Problem requirements: In this data, count the lines in which "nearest" appears and give only that number.

*** Source data Section Begins ***

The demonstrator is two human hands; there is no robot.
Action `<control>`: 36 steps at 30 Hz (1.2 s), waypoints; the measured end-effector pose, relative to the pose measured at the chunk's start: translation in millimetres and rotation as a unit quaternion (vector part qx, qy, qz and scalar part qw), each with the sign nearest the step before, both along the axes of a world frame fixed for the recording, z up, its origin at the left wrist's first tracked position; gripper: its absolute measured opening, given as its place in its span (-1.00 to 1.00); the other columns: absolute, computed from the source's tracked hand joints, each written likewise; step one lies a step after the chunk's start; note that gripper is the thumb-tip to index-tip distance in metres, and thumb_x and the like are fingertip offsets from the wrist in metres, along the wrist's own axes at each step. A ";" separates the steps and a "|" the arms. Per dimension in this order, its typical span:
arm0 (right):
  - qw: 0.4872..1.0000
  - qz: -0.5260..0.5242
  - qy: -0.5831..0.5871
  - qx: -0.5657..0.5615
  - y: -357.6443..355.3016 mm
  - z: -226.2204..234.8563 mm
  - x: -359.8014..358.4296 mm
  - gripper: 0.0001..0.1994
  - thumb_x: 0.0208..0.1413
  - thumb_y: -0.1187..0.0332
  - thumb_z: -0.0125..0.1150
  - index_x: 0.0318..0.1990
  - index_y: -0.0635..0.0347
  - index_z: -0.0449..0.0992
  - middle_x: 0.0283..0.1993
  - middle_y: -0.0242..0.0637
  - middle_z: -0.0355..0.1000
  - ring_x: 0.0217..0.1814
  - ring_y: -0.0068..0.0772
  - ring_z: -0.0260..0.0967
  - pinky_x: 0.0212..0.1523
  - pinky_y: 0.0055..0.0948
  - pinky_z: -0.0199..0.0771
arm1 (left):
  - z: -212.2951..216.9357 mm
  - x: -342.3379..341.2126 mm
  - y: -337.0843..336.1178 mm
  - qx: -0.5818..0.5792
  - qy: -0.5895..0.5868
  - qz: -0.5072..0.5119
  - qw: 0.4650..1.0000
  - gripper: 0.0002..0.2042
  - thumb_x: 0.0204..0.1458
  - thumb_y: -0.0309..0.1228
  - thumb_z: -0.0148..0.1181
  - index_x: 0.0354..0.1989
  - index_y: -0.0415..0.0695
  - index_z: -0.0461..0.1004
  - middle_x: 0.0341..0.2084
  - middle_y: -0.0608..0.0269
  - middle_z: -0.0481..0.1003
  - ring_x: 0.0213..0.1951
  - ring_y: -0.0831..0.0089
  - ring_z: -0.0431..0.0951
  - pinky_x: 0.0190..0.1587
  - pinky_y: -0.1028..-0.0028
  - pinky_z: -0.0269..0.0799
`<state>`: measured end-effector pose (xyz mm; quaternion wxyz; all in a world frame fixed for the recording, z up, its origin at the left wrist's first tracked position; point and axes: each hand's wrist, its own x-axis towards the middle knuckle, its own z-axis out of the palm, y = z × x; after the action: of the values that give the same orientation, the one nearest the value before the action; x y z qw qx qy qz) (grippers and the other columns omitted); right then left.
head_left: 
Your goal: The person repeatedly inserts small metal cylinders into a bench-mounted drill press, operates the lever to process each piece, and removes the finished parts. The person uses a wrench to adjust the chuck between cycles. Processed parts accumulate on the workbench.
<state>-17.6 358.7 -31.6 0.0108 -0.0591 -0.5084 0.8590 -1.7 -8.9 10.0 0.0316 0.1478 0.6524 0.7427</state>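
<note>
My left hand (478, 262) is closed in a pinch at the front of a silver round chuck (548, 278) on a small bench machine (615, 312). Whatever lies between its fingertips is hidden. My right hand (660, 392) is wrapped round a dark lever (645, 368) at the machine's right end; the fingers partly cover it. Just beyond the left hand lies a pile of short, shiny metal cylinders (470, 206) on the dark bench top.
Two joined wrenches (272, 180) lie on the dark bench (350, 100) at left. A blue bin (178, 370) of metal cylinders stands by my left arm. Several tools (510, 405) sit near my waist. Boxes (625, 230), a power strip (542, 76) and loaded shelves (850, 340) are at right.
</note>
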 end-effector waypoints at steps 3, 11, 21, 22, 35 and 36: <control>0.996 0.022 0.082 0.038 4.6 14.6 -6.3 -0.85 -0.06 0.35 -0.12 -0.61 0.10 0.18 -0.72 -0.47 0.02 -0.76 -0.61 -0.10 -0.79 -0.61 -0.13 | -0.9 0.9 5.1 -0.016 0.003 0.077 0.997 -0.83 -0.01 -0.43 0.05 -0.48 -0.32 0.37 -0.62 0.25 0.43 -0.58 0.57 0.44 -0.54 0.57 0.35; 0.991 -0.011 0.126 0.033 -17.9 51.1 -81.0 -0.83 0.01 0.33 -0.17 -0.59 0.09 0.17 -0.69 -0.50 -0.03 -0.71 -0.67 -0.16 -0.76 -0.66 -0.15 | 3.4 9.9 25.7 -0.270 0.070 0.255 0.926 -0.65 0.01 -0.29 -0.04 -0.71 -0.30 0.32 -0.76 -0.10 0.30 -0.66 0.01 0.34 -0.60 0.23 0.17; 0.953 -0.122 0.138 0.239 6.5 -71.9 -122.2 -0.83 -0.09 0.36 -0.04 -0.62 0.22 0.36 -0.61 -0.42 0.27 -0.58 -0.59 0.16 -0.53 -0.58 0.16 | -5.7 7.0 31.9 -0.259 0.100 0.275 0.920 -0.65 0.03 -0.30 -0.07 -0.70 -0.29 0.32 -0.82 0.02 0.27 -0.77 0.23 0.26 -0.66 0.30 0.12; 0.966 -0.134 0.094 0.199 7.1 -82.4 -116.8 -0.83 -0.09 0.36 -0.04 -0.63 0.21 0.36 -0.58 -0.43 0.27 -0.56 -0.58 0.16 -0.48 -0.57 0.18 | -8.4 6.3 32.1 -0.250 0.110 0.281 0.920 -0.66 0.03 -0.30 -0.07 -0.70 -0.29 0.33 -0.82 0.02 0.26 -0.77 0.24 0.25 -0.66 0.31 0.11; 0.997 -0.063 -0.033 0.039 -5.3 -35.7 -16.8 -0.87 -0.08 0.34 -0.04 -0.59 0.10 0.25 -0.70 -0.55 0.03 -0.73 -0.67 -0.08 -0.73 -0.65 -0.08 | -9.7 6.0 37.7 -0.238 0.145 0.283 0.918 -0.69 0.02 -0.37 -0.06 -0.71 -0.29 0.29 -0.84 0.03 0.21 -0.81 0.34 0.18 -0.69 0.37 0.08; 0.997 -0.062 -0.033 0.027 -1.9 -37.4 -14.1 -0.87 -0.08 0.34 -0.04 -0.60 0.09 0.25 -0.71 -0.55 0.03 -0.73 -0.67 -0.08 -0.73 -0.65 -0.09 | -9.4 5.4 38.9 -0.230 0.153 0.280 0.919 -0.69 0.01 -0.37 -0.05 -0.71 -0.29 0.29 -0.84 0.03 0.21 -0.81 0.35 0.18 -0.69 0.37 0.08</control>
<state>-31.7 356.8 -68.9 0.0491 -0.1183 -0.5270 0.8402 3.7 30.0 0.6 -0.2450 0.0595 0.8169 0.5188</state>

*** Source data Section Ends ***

Result of this task: 2